▶ _TASK DIRECTIONS_
Show each line from the records below in which the word "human" occurs.

▶ _GIVEN RECORDS_

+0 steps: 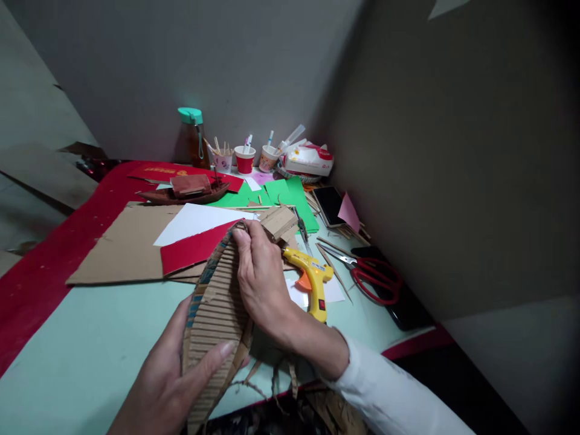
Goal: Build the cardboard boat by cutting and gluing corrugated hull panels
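A boat-shaped piece of ribbed corrugated cardboard (215, 320) is held up over the near part of the table, its narrow end pointing away from me. My left hand (174, 368) wraps its near left side, with the thumb lying across the ribs. At the far tip, my right hand (263, 281) pinches the edge between thumb and fingers. Blue marks show along the piece's left edge. Just right of that hand, a yellow glue gun (312, 278) with an orange trigger rests on the table, its nozzle partly hidden.
Red-handled scissors (374, 279) lie at the right near dark phones. A brown model boat (185, 188) sits behind flat cardboard (118, 248) and red card (194, 249). Paper cups (245, 162), a bottle (194, 142) and a tissue pack (308, 160) line the wall.
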### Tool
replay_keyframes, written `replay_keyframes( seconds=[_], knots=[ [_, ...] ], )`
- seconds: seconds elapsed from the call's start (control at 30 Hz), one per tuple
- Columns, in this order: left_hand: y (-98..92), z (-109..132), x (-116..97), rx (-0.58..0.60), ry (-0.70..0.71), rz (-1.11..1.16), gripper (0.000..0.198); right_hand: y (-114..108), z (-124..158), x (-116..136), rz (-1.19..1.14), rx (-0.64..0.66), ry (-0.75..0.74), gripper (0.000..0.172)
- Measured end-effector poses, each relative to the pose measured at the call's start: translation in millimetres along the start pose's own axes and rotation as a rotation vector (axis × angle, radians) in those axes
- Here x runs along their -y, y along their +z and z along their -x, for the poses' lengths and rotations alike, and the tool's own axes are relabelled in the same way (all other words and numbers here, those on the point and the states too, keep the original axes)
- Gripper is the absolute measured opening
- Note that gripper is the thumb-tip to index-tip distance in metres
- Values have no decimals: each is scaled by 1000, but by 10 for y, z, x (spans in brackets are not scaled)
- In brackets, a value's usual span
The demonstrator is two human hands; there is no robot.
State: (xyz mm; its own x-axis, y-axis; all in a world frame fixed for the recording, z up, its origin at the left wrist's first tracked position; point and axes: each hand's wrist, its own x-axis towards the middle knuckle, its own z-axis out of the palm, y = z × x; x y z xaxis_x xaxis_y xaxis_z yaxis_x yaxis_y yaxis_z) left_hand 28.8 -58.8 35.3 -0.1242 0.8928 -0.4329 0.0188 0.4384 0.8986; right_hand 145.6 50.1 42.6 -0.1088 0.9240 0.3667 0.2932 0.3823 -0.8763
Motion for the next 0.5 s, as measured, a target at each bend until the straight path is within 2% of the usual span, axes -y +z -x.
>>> replay_keyframes(
  seconds=[0.1,0.3,0.37,0.5],
  knots=[
    [-24,-20,-14,-27,-38,49,71,79,-43,-17,2,41,12,19],
    [-82,-64,45,-96,65,-62,66,156,-36,-47,18,82,44,19],
    [-89,-42,38,-78,47,49,65,162,-22,-54,16,91,47,19],
    [-68,7,-49,-26,-128,299,61,151,-5,-49,15,106,51,21]
  ],
)
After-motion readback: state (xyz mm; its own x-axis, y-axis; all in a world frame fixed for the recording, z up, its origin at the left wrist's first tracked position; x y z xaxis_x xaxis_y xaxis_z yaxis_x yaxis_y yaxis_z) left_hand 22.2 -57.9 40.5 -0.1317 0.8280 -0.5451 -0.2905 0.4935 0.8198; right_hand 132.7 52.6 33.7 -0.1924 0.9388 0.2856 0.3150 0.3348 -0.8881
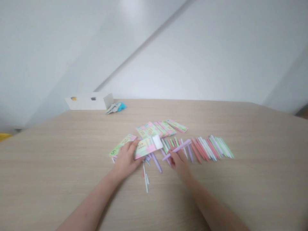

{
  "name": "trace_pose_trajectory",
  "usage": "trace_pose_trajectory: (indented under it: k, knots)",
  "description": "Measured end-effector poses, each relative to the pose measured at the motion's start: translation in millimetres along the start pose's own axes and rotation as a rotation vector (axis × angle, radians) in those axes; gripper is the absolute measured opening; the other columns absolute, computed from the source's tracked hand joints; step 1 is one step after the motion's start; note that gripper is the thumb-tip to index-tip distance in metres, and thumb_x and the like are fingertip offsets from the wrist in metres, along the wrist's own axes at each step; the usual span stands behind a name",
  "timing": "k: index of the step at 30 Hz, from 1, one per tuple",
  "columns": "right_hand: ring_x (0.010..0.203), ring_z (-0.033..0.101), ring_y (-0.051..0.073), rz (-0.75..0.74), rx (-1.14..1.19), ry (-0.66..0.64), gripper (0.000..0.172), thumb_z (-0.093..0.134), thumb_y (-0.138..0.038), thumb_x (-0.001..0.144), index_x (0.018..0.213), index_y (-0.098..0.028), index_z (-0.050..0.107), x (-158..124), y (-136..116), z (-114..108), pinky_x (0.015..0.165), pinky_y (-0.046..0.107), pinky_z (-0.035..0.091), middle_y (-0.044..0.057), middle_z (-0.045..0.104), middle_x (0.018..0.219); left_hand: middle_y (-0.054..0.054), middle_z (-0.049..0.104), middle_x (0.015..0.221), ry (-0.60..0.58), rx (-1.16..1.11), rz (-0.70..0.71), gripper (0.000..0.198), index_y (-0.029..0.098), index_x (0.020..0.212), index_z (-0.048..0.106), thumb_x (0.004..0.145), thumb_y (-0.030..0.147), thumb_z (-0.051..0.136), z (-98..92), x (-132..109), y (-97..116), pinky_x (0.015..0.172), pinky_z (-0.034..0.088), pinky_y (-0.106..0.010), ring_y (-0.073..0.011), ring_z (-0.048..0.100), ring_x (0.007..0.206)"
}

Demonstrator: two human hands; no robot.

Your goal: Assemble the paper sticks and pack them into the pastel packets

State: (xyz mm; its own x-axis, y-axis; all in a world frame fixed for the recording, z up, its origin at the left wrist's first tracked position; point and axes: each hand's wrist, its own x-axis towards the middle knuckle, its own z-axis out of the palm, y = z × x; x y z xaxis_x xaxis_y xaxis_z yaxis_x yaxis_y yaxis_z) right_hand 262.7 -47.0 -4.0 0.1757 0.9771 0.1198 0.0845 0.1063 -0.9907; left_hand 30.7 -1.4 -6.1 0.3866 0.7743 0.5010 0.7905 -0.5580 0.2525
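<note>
My left hand [126, 158] is closed on a pink and green box [146, 147] whose white flap stands open at its right end. Between the fingers of my right hand [176, 159] is a purple pen [178, 149], tilted up to the right. Another purple pen [157, 163] lies between the two hands. Beneath the held box, several more pens and thin sticks [145, 179] are partly hidden. A second box [122, 144] rests on the table just behind my left hand. To the right, many pens in red, white, purple and green [211, 148] lie side by side.
Several flat pink and green boxes [156, 129] lie behind the pens on the wooden table [60, 179]. At the back left stand a white box [88, 102] and a grey and blue crumpled item [116, 107]. A white wall rises behind the table.
</note>
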Motion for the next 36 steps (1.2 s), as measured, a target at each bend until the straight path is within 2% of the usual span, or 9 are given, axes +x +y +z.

▶ _WRITTEN ANSWER_
The demonstrator is two human hands; there is no robot.
Demonstrator: two human hands; no robot.

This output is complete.